__EXERCISE__
Output the material exactly, with every line intact.

── DATASET EXCERPT ──

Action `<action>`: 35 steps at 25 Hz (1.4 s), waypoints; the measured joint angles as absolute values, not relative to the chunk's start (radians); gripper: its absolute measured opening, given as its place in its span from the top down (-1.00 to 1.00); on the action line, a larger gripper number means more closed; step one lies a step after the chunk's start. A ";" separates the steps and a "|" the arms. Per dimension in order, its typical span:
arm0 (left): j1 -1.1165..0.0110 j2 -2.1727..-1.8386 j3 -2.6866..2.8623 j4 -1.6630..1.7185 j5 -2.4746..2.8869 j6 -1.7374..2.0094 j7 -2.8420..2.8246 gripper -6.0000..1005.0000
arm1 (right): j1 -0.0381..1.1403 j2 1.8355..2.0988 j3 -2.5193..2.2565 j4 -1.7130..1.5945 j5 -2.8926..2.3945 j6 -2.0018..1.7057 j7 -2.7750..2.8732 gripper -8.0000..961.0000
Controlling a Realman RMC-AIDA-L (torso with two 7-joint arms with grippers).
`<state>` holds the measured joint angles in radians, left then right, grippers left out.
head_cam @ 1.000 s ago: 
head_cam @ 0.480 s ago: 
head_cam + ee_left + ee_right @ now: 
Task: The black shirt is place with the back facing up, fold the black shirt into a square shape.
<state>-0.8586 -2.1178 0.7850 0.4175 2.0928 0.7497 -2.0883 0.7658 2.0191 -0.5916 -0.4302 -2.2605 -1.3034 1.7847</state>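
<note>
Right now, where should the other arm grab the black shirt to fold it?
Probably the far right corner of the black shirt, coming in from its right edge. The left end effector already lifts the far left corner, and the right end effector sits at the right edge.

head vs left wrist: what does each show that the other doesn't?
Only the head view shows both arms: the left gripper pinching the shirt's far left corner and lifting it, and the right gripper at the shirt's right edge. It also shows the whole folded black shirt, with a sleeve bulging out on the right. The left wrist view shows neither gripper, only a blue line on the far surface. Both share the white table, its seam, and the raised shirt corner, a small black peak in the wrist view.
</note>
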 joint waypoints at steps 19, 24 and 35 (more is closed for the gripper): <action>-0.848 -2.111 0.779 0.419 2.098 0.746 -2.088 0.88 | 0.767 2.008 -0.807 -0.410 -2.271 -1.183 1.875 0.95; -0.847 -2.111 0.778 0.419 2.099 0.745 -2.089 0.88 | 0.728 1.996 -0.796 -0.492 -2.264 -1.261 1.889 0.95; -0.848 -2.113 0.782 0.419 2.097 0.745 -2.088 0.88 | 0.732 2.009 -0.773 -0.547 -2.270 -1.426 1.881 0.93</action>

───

__COMPLETED TASK__
Action `<action>`: 35 steps at 25 Hz (1.4 s), waypoints; the measured joint angles as absolute values, not relative to the chunk's start (radians); gripper: its absolute measured opening, given as its place in its span from the top down (-1.00 to 1.00); on the action line, a larger gripper number means more closed; step one lies a step after the chunk's start. A ";" separates the steps and a "|" the arms. Per dimension in order, its typical span:
arm0 (left): j1 -1.1165..0.0110 j2 -2.1727..-1.8386 j3 -2.6866..2.8623 j4 -1.6630..1.7185 j5 -2.4746..2.8869 j6 -1.7374..2.0094 j7 -2.8420..2.8246 gripper -6.0000..1005.0000
arm1 (right): j1 -0.0381..1.1403 j2 1.8355..2.0988 j3 -2.5193..2.2565 j4 -1.7130..1.5945 j5 -2.8926..2.3945 j6 -2.0018..1.7057 j7 -2.7750..2.8732 gripper -8.0000..961.0000
Controlling a Realman RMC-AIDA-L (torso with two 7-joint arms with grippers).
`<state>` holds the measured joint angles in radians, left then right, grippers left out.
head_cam @ 1.000 s ago: 
head_cam @ 0.480 s ago: 
head_cam + ee_left + ee_right @ now: 
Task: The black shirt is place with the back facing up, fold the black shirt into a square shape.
<state>-0.8586 -2.1178 0.7850 0.4175 2.0928 0.7497 -2.0883 0.7658 2.0191 -0.5916 -0.4302 -2.2605 -1.3034 1.7847</state>
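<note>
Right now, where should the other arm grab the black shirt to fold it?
Probably the far right corner of the black shirt, coming in from its right edge. The left end effector already lifts the far left corner, and the right end effector sits at the right edge.

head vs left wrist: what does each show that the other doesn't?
Only the head view shows both arms: the left gripper pinching the shirt's far left corner and lifting it, and the right gripper at the shirt's right edge. It also shows the whole folded black shirt, with a sleeve bulging out on the right. The left wrist view shows neither gripper, only a blue line on the far surface. Both share the white table, its seam, and the raised shirt corner, a small black peak in the wrist view.
</note>
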 joint waypoints at steps 19, 24 and 35 (more is closed for the gripper): <action>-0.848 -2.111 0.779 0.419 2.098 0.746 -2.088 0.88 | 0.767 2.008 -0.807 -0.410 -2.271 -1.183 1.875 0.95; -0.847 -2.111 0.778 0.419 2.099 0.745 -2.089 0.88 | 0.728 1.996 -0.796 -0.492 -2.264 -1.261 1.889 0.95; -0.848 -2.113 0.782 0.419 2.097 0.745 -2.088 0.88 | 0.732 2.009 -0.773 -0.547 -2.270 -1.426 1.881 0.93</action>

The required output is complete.